Remember my favorite scripture from a few weeks ago? "For the power is in them!"*

We are agents unto ourselves and have the ability to "bring to pass much righteousness"—or in this case, love. We choose who we love, and we choose who we marry. It's as simple as that.**

*Exclamation point added. (See Agency Is the Very Best.)
**To my married friends and family: You made a conscious choice to marry the person you did—to work through difficulties and show love. I deeply admire that.

Thing I'm thankful for: German pancakes with whipped cream, cinnamon, and maple syrup from Vermont. I eat very well. I'm grateful for that every day.

Sunday, March 01, 2015

My Stance on Public Engagements

I met up with some friends for karaoke last night. (It was my first time, but that's another post for another day.) Early in the evening, Brian got up to sing "Fools Rush In." (Nice song choice, Brian!) He was pointedly singing it to his girlfriend, Julie, and at the end of the song, he got down on his knee, pulled a little black box out of his jacket pocket, and asked her to marry him.

Just like everyone else in the place, I clapped my hands and cheered loudly because I'm truly happy for both of them. And boy, would that take guts! I can only imagine how nerve-wracking the whole thing was for Brian! He pulled it off, though, and it was great.

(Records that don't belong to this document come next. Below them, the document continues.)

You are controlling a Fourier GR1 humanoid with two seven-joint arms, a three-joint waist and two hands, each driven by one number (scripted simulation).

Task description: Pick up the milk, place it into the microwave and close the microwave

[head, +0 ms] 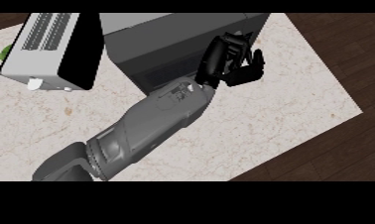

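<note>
Only my left forearm shows, coming up from the lower left. My left hand (233, 58) is at the right front of the dark grey microwave (176, 34), its fingers (249, 69) curled with nothing visible in them. Left of the microwave's body stands its door (58, 52), swung open, with a white slotted face and a black side. No milk shows anywhere; I cannot tell whether it sits inside the microwave behind my hand. My right hand is out of view.
The marble counter (293, 104) ends in an edge to the right and a slanted one at the lower right, with wooden floor beyond. A bit of something green (4, 52) peeks in at the left edge.
</note>
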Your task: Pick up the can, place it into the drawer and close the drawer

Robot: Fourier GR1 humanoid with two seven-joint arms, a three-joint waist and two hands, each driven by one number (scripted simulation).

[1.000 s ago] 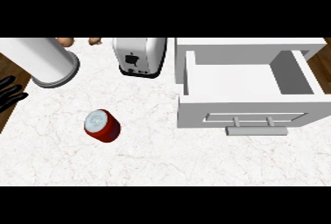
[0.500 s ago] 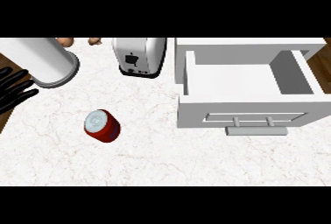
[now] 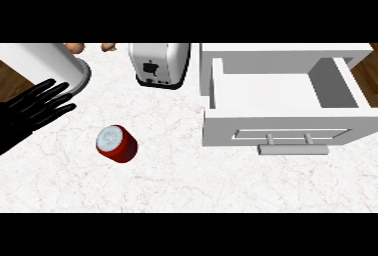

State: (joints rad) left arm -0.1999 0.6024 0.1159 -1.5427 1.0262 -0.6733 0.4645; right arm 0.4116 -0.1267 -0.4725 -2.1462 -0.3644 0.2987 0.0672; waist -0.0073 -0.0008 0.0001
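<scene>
Since the earlier frame the left hand [image 3: 26, 116] has come further onto the counter [image 3: 184, 180], and I see more of its palm now. It is to the left of the toaster [image 3: 159, 65] and a little lower. Its black fingers [image 3: 53, 92] are straight and spread apart, pointing up and to the right toward the toaster, and they hold nothing. The can [image 3: 116, 144] has not changed its place. It stands free on the white counter below the toaster and slightly to the left, with its silver top and red side both visible. I cannot tell if it is upright or tilted. The hand is near the can but does not touch it. Just beside the toaster on the right is the drawer [image 3: 277, 125], pulled open, with its grey handle [image 3: 293, 149] on the front. Left of the toaster is a white cylinder [image 3: 44, 65], just above the fingers. I do not see the right hand.
</scene>
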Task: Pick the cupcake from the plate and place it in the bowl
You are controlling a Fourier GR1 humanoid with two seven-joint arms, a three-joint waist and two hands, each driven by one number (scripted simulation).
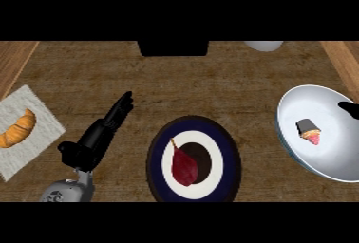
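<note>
Already the cupcake [309,131] lies tipped inside the bowl [329,159] at the right edge. The left hand [98,137] hangs open and empty over bare counter [245,85] beside the plate [231,147]; whether the right hand [348,109] grips anything cannot be judged.

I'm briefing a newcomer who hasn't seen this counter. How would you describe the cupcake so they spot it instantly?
Look to the right side of the counter, where a big white bowl sits. The cupcake lies tipped inside it: dark wrapper, pink top, unlike the dark red item on the middle plate.
</note>
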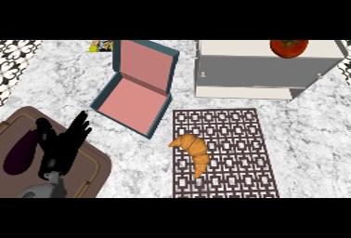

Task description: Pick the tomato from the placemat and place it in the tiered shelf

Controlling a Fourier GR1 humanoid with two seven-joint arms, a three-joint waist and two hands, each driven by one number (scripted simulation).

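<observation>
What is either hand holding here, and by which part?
Nothing. The left hand is open; the tomato sits on the shelf. No right hand shows.

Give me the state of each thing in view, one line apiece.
tomato: sitting on top of the tiered shelf
tiered shelf: upright, tomato on its top
placemat: flat, croissant on it
croissant: lying on the placemat
box: open, lid raised
eggplant: lying in the tray
tray: flat, holding the eggplant
left hand: open, fingers up, holding nothing
right hand: not in view
</observation>
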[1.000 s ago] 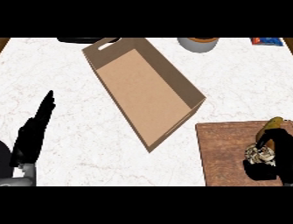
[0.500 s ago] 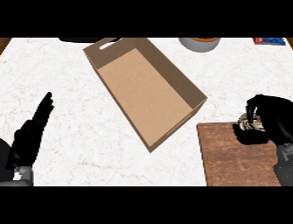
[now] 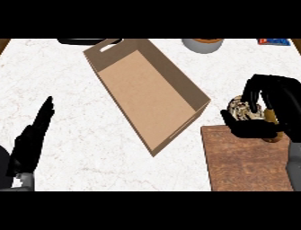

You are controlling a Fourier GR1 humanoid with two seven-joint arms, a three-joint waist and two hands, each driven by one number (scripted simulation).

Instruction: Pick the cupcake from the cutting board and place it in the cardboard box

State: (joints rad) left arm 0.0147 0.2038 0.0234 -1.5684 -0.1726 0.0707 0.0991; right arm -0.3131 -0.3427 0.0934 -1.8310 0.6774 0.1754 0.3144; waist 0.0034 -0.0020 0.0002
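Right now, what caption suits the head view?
Right hand curled round the cupcake at the far edge of the cutting board, beside the cardboard box; left hand rests open.

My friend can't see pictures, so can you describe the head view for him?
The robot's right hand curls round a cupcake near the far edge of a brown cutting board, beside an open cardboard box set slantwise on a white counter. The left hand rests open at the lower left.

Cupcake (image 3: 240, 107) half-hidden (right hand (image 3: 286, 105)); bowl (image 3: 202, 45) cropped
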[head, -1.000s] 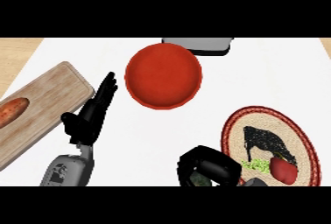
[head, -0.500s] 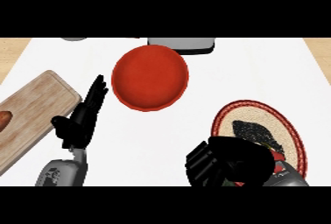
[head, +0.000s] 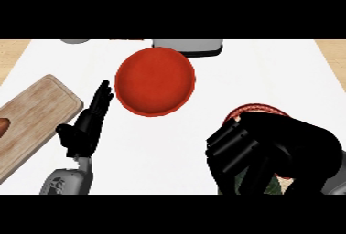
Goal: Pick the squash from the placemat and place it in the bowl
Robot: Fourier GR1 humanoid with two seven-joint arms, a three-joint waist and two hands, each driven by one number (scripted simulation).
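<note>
The red bowl [head: 155, 81] sits on the white counter at upper centre, with nothing in it. My right hand [head: 273, 155] fills the lower right, fingers curled, and covers most of the round woven placemat [head: 254, 109], of which only the red far rim shows. A small green patch of the squash [head: 273, 185] shows between the curled fingers, and the rest of it is hidden. My left hand [head: 88, 128] rests open at the left, fingers straight and pointing up, between the bowl and the wooden board.
A wooden cutting board [head: 30, 119] lies at the left edge with a reddish-brown item [head: 3, 126] on it. A grey appliance [head: 189, 45] stands behind the bowl. A grey object [head: 74, 41] shows at the top left.
My right hand has moved over the placemat and closed in, now hiding the dark pattern and most of the squash. The left hand has stayed put.
</note>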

But here's what: I decided I definitely wouldn't want a public engagement. I have thought that for some time, but last night, I was certain. No whoops and cheers for me, please, unless it's after the fact. I want something quiet and simple. Or loud and complex, for that matter. Just as long as it's private, I'll take it.

So. If anybody was planning on proposing to me any time soon, just make a mental note, okay? 'Cause if you do it in public, I'll say no without batting an eye.